El Correo está concluyéndose y ya sorprende su magnificencia. El extenso patio es de mármol azul, las paredes de mármol blanco, la torre que corona el edificio tiene 450 piés de alto, ó sean ciento treinta varas, es decir, más del doble de las torres de la Catedral de México.

La Aduana es una copia del Partenon de Aténas, y la Casa de Moneda, de mármol blanco y construida del órden jónico, es admiracion de los artistas inteligentes.

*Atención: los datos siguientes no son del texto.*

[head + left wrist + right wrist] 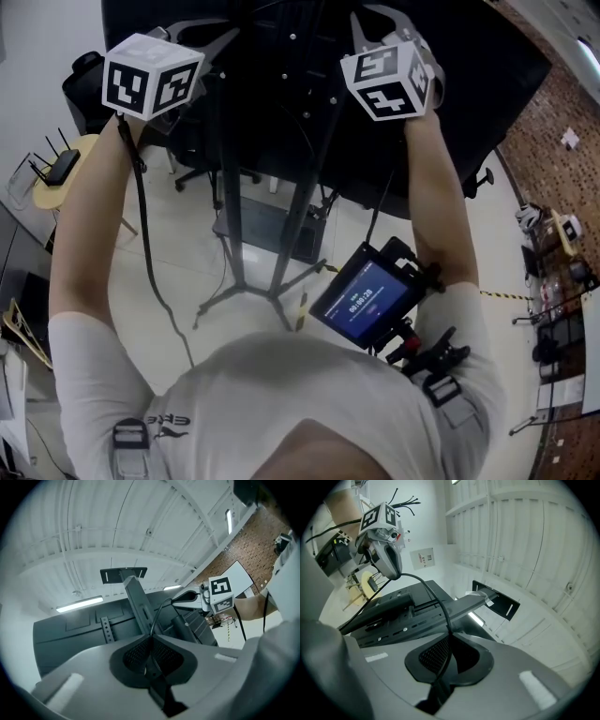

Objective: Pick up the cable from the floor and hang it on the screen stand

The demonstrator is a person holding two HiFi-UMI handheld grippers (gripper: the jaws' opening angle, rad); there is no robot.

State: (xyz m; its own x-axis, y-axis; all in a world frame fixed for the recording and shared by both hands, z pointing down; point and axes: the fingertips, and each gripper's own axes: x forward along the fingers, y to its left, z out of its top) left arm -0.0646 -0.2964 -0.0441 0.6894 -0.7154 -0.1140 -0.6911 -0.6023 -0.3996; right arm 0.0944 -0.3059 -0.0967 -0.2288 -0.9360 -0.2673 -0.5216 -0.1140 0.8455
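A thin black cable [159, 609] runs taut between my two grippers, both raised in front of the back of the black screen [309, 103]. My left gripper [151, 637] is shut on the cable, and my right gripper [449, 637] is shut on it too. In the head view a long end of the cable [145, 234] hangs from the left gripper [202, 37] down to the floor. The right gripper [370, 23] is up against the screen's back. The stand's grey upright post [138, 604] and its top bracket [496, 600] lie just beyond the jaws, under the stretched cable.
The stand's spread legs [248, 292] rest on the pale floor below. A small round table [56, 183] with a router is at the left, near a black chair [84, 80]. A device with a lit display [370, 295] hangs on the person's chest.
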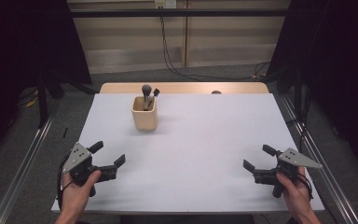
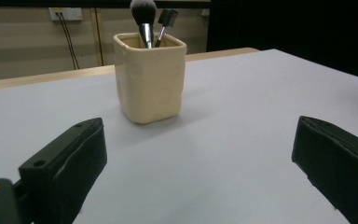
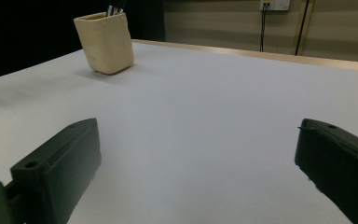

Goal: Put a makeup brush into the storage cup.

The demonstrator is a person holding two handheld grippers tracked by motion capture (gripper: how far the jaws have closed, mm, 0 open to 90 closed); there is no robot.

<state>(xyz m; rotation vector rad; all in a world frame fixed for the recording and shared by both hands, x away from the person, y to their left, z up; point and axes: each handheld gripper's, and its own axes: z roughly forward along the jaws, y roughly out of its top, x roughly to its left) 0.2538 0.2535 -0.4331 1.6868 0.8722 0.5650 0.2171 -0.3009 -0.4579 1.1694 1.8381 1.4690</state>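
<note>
Both black two-jaw grippers, left (image 1: 108,158) and right (image 1: 257,160), rest spread and empty; a hasty reach could topple the cream square ceramic cup (image 1: 144,113) of makeup brushes (image 1: 146,95).

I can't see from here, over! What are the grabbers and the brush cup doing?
Left gripper open, empty, near table edge. Right gripper open, empty, opposite side. Cream cup upright, two brushes inside, untouched. Path to the cup clear.

I count one cream cup (image 1: 144,116), two makeup brushes (image 1: 146,91) standing in it, one white table (image 1: 205,149), and two grippers (image 1: 108,156).
</note>
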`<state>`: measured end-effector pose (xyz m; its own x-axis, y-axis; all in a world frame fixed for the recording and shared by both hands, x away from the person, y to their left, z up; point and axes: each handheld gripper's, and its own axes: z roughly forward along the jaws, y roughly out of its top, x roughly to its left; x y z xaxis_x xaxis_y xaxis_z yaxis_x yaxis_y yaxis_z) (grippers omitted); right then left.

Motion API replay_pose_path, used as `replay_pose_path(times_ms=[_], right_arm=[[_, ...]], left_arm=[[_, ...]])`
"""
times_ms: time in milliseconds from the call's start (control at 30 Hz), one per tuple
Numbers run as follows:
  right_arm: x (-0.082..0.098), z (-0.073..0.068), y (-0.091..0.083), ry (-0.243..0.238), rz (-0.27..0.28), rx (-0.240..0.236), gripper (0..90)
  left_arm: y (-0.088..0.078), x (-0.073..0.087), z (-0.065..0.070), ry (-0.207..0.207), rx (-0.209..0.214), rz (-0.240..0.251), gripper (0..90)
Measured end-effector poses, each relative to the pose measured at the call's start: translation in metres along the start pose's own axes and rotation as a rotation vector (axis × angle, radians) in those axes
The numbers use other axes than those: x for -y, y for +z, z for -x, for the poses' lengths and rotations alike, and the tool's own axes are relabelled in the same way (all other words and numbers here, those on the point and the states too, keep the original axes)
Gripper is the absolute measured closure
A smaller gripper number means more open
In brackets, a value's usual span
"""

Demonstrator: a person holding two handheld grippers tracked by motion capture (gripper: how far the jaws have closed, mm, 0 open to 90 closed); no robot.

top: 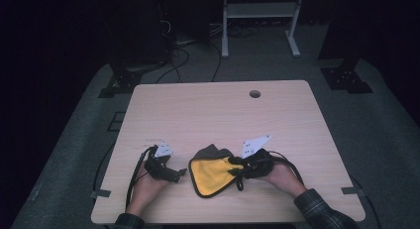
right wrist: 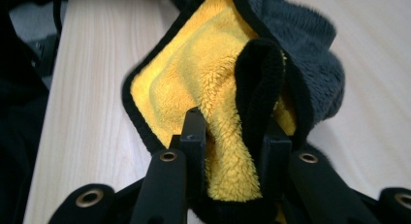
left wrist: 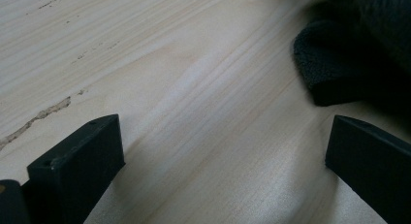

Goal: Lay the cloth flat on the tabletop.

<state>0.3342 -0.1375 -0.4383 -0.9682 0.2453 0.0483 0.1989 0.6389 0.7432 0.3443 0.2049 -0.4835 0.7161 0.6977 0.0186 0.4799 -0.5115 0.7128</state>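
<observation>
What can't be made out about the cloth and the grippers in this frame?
- Right gripper: bunched cloth covers its fingertips in the right gripper view.
- Cloth's underside: hidden against the table in the high view.
- Left gripper: the cloth's dark edge is cut off by the frame.

The folded yellow-and-grey fleece cloth with black edging (top: 210, 173) lies on the pale wooden table (top: 208, 110), near its front edge; the left gripper (top: 171, 175) rests on the table just left of it; the right gripper (top: 237, 168) meets its right edge; a round cable hole (top: 254, 94) sits far behind.
</observation>
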Motion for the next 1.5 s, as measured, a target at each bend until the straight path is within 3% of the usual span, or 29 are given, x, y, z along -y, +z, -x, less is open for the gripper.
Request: replay_pose_path(times_ms=[267, 300, 367, 500, 633, 867, 1000, 1267, 1500], right_arm=[[0.011, 0.004, 0.013, -0.018, -0.073, 0.025, 60.0], [0.013, 0.004, 0.015, -0.009, -0.08, 0.023, 52.7], [0.013, 0.003, 0.014, -0.001, -0.077, 0.013, 42.5], [0.011, -0.001, 0.003, 0.022, -0.034, 0.042, 33.8], [0.013, 0.0, -0.015, 0.067, 0.015, 0.078, 32.2], [0.032, -0.003, -0.033, 0.13, 0.02, 0.125, 32.3], [0.045, -0.012, -0.038, 0.17, 0.01, 0.112, 37.0], [0.056, -0.041, -0.029, 0.17, -0.033, 0.064, 42.3], [0.053, -0.051, -0.016, 0.161, -0.054, 0.052, 44.0]], left_arm=[[0.0, 0.0, 0.0, 0.0, -0.001, 0.0, 0.0], [0.0, 0.0, 0.0, -0.001, -0.001, 0.0, 0.0], [0.0, 0.0, 0.0, 0.0, -0.001, -0.001, 0.0], [0.0, 0.0, 0.0, -0.001, -0.002, -0.001, 0.0], [0.0, 0.0, 0.0, -0.003, -0.001, 0.0, 0.0], [0.0, 0.0, 0.001, -0.004, -0.003, 0.003, 0.0], [0.0, 0.0, 0.001, -0.005, -0.003, 0.004, 0.0], [0.0, 0.0, 0.001, -0.005, -0.003, 0.003, 0.0], [0.0, 0.0, 0.001, -0.007, -0.004, 0.003, 0.0]])
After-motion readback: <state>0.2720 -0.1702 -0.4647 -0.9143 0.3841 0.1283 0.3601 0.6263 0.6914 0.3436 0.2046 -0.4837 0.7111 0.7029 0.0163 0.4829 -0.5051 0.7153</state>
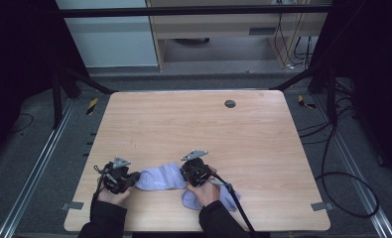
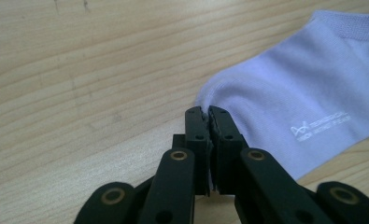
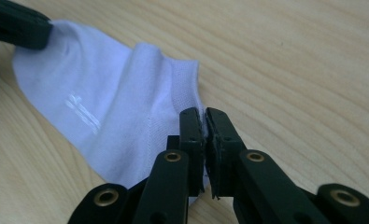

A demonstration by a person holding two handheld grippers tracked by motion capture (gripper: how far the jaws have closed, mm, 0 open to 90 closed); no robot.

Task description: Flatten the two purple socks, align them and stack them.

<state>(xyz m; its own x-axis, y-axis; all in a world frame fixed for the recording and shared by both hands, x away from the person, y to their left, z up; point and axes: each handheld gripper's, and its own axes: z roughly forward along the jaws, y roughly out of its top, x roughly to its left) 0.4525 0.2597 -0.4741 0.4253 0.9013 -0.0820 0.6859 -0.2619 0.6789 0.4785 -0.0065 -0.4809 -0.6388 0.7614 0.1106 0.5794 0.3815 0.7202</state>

—La vez que más me detuve en esta ciudad, dijo D. Estéban, no visité esas maravillas por ver el Asilo naval, ó sea hospital para marineros inválidos.

Hay dos arsenales, el uno para la construccion de vestuario para el ejército, y el otro para la fabricacion de municiones, siendo de advertir que este es el más grande depósito de pólvora de los Estados-Unidos.

—Siento que no veas la Penitenciaría. Su aspecto te inspiraria una leyenda, porque tiene la forma de un castillo feudal.

El sistema adoptado es de separacion de celdas, no de aislamiento, aunque el aislamiento se modifica cuando está muy llena la prision, de modo que estén á la vista y sin molestarse, dos presos en cada calabozo.

El prisionero está provisto de útiles y material para un trabajo moderado, y tiene permiso para hablar con el capellan, sus celadores, y los oficiales de la Penitenciaría, pero no con sus compañeros de prision.